Task description:
The answer must be every line of the records below that contains the word "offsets".

Task input:

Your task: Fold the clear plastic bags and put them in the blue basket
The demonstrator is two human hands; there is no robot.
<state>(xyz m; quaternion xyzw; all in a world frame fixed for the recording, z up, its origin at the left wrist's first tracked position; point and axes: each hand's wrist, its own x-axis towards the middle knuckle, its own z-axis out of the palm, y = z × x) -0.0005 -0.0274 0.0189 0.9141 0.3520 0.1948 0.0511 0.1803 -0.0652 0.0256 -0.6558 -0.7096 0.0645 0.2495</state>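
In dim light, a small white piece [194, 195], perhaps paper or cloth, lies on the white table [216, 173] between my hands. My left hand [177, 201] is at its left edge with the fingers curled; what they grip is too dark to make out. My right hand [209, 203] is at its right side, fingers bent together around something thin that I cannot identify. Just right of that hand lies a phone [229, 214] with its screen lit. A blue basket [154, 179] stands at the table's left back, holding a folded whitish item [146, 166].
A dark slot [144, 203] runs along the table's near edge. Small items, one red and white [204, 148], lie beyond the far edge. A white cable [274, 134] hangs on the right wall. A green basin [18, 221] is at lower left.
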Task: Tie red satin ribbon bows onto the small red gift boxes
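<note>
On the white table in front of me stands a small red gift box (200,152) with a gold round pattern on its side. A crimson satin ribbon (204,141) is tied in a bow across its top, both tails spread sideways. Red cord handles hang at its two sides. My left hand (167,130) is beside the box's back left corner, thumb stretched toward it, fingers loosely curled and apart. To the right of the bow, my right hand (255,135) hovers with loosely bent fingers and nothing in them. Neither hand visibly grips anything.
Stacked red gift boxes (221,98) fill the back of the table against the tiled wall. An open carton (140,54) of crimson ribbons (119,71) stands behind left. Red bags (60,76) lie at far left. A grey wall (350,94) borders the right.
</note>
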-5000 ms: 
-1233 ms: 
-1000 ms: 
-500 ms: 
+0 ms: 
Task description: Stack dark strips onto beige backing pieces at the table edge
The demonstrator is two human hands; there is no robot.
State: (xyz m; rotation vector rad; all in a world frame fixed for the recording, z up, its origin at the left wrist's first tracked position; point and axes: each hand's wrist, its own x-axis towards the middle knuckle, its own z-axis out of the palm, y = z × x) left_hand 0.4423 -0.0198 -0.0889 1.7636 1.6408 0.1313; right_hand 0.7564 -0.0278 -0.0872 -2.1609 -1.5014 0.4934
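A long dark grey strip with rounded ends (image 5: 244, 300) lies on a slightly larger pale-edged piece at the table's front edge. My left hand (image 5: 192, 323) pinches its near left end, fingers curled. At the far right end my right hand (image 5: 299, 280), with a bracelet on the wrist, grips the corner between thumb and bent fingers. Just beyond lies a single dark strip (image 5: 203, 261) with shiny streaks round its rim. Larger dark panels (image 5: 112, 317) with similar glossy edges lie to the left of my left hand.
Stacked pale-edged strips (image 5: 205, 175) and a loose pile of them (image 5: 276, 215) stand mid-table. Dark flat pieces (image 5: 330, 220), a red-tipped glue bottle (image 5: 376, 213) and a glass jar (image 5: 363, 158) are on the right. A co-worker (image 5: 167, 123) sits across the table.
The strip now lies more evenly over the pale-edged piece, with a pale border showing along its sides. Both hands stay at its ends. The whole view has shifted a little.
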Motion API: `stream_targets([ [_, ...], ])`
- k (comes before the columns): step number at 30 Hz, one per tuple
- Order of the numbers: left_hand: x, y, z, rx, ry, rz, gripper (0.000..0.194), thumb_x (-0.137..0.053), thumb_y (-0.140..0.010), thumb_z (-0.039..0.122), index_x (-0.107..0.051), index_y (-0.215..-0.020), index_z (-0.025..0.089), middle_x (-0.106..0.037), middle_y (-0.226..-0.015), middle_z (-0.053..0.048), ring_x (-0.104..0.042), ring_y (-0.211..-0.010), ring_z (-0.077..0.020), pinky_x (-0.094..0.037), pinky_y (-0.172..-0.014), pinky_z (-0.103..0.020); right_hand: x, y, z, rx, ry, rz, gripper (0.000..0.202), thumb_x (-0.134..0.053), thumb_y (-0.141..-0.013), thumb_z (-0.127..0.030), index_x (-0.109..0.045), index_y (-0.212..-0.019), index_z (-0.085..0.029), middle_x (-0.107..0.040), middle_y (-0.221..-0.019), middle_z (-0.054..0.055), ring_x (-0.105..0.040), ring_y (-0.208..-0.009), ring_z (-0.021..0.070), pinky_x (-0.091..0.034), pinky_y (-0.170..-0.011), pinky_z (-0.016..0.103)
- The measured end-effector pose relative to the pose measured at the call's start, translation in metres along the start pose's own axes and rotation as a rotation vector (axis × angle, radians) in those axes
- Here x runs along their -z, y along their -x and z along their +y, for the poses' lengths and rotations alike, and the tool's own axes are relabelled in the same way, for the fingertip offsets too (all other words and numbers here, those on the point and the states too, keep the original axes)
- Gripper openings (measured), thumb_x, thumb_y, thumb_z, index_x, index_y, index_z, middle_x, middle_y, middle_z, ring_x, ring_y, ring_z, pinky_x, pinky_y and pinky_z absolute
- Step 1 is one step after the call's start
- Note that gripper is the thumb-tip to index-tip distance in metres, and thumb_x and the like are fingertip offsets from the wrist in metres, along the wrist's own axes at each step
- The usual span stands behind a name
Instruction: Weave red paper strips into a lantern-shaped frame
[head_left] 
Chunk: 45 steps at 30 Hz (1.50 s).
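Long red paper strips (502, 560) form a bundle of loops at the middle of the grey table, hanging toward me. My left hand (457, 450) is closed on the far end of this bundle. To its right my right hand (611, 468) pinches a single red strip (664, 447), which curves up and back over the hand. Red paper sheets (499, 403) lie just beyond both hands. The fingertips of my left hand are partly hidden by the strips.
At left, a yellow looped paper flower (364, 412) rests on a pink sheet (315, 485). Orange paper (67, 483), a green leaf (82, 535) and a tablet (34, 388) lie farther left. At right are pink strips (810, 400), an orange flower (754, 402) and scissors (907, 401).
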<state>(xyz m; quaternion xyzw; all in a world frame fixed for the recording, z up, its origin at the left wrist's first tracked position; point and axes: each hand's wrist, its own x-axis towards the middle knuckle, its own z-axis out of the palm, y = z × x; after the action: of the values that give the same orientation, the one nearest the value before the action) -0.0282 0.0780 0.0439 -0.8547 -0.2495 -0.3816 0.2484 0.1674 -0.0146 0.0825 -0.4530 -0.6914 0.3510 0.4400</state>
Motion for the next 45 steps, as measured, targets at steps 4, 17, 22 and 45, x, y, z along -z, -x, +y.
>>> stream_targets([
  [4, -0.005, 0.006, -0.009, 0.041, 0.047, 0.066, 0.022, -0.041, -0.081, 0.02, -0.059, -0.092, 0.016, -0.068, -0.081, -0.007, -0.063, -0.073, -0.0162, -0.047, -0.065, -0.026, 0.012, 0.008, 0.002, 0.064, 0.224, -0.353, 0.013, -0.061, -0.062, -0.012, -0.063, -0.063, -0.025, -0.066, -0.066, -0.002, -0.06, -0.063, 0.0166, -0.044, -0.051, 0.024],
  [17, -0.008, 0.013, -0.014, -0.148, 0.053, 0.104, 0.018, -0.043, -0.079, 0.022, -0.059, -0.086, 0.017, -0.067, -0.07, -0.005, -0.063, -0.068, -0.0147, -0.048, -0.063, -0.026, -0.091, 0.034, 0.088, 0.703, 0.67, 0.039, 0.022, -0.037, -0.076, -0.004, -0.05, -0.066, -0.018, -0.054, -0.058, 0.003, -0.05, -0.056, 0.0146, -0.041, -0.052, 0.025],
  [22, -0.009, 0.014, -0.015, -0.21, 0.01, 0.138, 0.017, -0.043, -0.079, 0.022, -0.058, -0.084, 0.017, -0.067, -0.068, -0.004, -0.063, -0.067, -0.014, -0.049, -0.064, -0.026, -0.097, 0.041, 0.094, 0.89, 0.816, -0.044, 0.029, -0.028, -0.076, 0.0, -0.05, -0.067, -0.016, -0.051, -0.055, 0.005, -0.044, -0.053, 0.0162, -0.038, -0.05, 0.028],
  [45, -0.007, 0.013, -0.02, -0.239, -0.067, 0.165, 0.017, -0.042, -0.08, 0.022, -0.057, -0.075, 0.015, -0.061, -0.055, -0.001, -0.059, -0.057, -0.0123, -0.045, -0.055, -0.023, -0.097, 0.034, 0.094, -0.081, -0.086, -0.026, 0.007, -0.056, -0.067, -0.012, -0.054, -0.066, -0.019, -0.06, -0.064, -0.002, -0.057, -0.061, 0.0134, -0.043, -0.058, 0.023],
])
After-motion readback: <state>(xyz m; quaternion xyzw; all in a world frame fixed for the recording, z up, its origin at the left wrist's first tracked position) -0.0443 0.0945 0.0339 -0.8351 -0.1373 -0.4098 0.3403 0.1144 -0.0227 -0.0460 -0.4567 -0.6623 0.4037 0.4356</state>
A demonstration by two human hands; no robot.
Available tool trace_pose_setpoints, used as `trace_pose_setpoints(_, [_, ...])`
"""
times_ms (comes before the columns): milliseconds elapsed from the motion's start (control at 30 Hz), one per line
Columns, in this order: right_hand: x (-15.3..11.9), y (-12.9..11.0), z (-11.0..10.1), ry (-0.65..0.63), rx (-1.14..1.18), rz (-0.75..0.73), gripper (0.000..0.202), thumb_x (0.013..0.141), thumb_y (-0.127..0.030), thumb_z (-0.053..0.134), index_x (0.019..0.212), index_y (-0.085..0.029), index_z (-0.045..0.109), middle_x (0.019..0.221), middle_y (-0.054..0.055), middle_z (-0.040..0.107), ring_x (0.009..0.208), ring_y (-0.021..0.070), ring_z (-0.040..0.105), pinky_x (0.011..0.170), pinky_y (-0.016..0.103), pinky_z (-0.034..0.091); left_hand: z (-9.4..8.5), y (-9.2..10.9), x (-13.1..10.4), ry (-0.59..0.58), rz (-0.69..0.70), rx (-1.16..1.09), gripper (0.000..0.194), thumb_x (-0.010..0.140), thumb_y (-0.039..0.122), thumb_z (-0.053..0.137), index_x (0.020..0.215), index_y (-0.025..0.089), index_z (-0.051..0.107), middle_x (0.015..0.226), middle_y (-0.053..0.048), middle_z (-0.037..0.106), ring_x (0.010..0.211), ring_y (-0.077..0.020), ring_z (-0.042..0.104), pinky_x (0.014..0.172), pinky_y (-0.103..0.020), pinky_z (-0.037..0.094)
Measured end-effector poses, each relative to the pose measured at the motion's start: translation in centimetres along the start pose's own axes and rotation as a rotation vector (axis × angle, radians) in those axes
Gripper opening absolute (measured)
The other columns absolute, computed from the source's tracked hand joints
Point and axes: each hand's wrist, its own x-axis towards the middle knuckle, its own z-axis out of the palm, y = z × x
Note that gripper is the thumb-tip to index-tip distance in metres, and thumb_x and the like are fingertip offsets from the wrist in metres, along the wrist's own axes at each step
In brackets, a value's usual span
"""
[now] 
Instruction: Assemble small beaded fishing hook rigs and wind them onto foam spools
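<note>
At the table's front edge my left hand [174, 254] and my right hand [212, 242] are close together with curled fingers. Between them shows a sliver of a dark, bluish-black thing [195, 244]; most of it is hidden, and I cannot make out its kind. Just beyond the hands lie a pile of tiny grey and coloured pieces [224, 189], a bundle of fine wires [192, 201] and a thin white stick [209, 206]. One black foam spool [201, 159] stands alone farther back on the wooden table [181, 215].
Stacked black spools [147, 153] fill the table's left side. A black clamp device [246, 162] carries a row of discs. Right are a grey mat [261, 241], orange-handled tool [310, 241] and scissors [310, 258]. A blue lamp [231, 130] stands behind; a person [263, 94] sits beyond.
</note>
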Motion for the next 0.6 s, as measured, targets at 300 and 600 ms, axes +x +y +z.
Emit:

Answer box:
- Here x runs along their -z, y along their -x and z along their +y, for the poses' lengths and rotations alike, and the tool's own axes are relabelled in the same way, for the fingertip offsets too (all other words and numbers here, those on the point and the states too, keep the original axes)
- Note that gripper is the thumb-tip to index-tip distance in metres, and thumb_x and the like are fingertip offsets from the wrist in metres, along the wrist's own axes at each step
Note that gripper is the thumb-tip to index-tip distance in metres, and thumb_x and the like are fingertip offsets from the wrist in metres, along the wrist's own axes at each step

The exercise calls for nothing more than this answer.